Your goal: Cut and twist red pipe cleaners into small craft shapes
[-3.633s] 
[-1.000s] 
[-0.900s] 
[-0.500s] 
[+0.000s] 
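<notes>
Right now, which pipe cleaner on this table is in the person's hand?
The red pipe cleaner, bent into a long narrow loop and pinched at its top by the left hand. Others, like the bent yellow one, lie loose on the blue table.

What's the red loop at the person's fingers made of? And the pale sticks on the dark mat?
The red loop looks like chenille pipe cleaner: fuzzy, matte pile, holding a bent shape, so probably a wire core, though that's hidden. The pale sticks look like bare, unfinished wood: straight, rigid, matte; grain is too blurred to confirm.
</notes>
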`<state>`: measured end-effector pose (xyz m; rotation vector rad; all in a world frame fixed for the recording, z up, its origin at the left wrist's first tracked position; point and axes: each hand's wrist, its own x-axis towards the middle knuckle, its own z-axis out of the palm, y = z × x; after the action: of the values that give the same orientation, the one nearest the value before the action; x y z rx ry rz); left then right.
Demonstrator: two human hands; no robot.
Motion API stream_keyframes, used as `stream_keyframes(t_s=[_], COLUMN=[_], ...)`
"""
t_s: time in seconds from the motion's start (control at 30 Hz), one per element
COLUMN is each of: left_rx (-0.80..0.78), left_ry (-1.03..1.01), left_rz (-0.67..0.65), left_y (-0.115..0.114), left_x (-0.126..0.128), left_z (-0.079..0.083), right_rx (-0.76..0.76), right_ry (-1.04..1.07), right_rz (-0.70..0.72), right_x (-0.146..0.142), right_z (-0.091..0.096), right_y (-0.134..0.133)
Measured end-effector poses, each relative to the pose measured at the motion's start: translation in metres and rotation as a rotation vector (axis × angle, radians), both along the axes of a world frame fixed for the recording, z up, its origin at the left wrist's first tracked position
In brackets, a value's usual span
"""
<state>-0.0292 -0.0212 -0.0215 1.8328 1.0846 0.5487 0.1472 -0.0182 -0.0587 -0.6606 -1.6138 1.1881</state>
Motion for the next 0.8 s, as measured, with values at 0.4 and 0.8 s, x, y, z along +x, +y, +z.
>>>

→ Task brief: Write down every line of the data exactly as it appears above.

→ Answer below:
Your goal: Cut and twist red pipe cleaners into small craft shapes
[-3.633s] 
[-1.000s] 
[-0.900s] 
[-0.500s] 
[+0.000s] 
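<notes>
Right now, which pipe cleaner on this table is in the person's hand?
The red pipe cleaner, bent into a long narrow loop and pinched at its top by the left hand. Others, like the bent yellow one, lie loose on the blue table.

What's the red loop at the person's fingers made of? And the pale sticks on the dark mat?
The red loop looks like chenille pipe cleaner: fuzzy, matte pile, holding a bent shape, so probably a wire core, though that's hidden. The pale sticks look like bare, unfinished wood: straight, rigid, matte; grain is too blurred to confirm.
</notes>
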`<state>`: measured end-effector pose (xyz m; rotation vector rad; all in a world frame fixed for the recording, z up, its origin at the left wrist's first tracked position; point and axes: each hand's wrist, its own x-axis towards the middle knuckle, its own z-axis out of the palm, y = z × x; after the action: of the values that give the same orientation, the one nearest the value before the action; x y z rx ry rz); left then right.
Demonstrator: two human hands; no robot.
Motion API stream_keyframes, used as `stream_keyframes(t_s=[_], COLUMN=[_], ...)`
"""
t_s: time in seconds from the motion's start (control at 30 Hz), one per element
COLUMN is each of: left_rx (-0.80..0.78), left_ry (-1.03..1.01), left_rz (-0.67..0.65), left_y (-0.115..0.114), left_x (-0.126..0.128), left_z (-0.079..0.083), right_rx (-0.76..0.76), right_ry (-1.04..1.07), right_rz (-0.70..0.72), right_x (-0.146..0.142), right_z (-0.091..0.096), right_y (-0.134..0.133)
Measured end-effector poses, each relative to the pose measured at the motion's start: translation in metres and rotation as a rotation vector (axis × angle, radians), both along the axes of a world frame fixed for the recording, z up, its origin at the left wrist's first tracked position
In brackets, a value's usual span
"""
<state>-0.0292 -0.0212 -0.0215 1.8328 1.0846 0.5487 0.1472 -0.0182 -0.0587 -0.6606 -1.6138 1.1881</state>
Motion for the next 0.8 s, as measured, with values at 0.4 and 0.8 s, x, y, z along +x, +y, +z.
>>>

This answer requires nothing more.